In a win for it’s 70,000 drivers in the UK, ride-hailing company Uber will receive a minimum hourly wage, holiday pay and benefits via a retirement scheme, according to a Supreme Court decision earlier this week.
It sets the standard in compensation & benefits for the world’s fast-growing number of gig economy workers.
Uber – similar to many delivery and courier companies – has long contended that its drivers are independent self-employed “partners” not entitled to basic rights enjoyed by bankrolled workers, which includes the minimum hourly wage, holiday pay and an employee pension. The changes were implemented on 17 March.
Uber drivers will now get the legal minimum wage, after expenses and holiday time at 12.07% of earnings, paid out on a fortnightly basis. They will also be enrolled in a company pension plan with contributions from Uber in addition to their own.
Drivers will continue to have access to free insurance to cover sickness or injury, in addition to parental payments, in place for all drivers since 2018, it was reported in The Guardian.
It’s a sharp contrast to the situation in Hong Kong. According to a report by the Legislative Council, “Gig workers in Hong Kong are generally classified as self-employed persons or independent contractors, and are thus not entitled to employee benefits provided under the Employment Ordinance.”
As gig workers are not contracted employees, they are generally denied paid annual leave, sickness allowance, MPF, a severance payment and long-service payment.
“Amid the increased prevalence of gig workers in Hong Kong, there has been rising concern about the inadequacy of protection of their labour rights under the current labour protection regime.

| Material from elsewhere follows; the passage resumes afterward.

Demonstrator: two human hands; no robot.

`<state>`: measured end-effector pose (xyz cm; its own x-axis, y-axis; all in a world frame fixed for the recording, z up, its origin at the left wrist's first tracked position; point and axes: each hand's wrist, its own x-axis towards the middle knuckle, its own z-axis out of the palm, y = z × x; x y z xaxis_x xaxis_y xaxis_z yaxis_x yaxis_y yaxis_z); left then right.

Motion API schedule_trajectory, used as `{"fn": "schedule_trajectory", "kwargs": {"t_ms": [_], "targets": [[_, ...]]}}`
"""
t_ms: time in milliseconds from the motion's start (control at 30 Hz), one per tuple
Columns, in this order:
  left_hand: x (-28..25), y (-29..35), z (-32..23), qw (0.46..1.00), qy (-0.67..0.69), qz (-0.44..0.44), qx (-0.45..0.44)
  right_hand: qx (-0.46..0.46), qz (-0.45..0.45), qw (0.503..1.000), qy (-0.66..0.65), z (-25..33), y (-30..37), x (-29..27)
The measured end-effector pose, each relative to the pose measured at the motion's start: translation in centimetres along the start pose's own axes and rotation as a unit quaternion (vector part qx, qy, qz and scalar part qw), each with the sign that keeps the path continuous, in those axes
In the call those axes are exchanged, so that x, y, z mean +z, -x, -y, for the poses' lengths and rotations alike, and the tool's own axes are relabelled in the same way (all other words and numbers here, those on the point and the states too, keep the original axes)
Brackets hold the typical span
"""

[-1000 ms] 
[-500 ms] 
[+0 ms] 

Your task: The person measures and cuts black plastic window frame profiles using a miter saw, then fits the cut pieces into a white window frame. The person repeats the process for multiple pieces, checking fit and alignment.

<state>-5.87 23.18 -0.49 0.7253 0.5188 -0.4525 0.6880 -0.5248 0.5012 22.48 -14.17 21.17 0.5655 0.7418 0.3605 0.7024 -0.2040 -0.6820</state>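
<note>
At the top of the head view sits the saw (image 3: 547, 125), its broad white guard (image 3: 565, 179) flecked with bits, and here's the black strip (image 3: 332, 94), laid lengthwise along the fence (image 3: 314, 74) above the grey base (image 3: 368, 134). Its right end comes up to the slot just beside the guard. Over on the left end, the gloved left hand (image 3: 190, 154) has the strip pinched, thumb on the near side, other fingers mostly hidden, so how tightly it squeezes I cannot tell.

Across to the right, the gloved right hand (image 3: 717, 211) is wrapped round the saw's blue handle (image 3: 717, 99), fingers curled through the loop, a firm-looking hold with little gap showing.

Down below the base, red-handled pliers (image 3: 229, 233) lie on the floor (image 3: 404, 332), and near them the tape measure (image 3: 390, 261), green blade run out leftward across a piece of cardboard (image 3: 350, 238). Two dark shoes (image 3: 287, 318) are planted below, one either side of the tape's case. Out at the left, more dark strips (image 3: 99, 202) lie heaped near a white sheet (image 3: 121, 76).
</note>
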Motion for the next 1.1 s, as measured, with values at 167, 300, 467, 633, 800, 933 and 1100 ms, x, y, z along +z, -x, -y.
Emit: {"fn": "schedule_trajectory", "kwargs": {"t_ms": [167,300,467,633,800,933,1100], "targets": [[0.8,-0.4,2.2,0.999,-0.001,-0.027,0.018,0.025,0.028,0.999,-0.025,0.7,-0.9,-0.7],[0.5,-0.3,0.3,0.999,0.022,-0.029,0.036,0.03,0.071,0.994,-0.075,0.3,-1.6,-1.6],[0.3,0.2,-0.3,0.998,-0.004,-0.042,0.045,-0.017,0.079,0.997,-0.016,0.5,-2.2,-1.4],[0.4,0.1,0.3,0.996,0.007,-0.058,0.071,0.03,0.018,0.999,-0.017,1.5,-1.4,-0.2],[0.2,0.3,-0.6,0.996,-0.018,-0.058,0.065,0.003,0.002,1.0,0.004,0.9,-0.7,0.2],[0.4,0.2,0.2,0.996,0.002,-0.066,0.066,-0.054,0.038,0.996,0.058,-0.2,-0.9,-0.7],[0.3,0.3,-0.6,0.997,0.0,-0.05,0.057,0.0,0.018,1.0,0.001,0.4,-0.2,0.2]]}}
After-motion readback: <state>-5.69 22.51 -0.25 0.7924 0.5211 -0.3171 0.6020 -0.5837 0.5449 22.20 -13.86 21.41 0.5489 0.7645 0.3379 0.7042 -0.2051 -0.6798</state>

“The lack of compensation coverage for work injuries among gig workers is another major area of concern. In this connection, there have been calls for the government to review the existing labour legislation with a view to enhancing the protection of gig workers,” the report states.
Figures from the Census and Statistics Department indicate that the number of self-employed workers in Hong Kong was about 224,100 in 2019, representing 6.4% of the city's total employed population.